> Directions: Among the lines below, take the one holding "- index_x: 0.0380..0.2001", the one holding "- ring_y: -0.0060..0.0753", and all lines between them. Set them down exactly.

> Data shown:
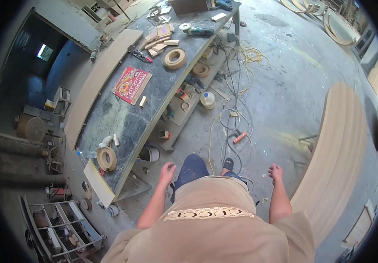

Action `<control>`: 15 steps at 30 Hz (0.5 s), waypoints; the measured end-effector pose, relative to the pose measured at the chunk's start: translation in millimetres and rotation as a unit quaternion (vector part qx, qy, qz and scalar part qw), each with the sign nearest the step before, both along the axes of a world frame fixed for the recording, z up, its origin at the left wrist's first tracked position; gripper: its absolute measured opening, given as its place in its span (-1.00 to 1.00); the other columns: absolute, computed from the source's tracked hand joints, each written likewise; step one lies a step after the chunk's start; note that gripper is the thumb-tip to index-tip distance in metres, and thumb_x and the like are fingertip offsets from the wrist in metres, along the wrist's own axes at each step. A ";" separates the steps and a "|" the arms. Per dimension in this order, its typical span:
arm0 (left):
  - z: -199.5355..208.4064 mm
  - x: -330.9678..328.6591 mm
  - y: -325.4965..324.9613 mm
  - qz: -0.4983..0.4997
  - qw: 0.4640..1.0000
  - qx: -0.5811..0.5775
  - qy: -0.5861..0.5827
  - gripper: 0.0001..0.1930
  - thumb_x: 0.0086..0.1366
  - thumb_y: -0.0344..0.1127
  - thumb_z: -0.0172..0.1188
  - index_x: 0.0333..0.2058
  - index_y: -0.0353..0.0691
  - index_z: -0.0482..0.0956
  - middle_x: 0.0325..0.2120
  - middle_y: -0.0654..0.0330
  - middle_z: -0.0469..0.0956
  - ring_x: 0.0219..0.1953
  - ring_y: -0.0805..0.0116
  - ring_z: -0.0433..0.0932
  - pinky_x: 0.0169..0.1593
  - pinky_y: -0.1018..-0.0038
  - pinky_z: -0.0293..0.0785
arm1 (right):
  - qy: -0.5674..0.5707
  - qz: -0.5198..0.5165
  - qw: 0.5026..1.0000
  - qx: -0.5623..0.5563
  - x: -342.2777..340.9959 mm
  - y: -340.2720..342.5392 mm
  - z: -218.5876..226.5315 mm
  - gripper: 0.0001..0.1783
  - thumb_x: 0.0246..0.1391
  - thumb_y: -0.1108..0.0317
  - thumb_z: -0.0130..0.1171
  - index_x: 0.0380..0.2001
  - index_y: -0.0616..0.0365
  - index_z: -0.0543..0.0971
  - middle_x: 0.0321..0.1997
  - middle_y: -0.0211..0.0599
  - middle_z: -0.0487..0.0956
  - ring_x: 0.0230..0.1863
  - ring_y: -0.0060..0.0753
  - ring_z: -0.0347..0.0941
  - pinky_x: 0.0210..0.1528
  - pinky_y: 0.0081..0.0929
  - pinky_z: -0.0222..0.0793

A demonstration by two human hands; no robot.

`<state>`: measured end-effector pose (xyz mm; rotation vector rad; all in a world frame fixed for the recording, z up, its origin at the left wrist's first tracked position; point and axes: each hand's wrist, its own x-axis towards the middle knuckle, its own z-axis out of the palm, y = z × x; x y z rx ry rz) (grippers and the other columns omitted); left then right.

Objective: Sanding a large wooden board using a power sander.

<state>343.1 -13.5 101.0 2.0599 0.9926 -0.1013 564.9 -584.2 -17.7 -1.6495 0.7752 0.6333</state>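
Pale wooden panel (340,149) curves along the frame's right. Left hand (167,172) and right hand (275,172) hang below centre, grips slack, empty.

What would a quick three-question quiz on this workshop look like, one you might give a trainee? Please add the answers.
1. True or false: the left hand is resting on the workbench.
2. How many ring-shaped tan rolls lie on the workbench's top?
3. Which colouring does the flat package on the workbench have? A) green and black; B) red and white; C) plain blue.

Key: 1. False, it hangs apart from the workbench. 2. Two. 3. B.
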 end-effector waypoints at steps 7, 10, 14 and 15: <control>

> Solved problem:
  - index_x: 0.0380..0.2001
  - index_y: -0.0616..0.0365
  - index_z: -0.0543..0.0971
  - middle_x: 0.0321..0.1997
  - middle_y: -0.0211..0.0599
  - middle_z: -0.0487..0.0956
  - ring_x: 0.0230..0.1863
  - ring_y: -0.0060..0.0753

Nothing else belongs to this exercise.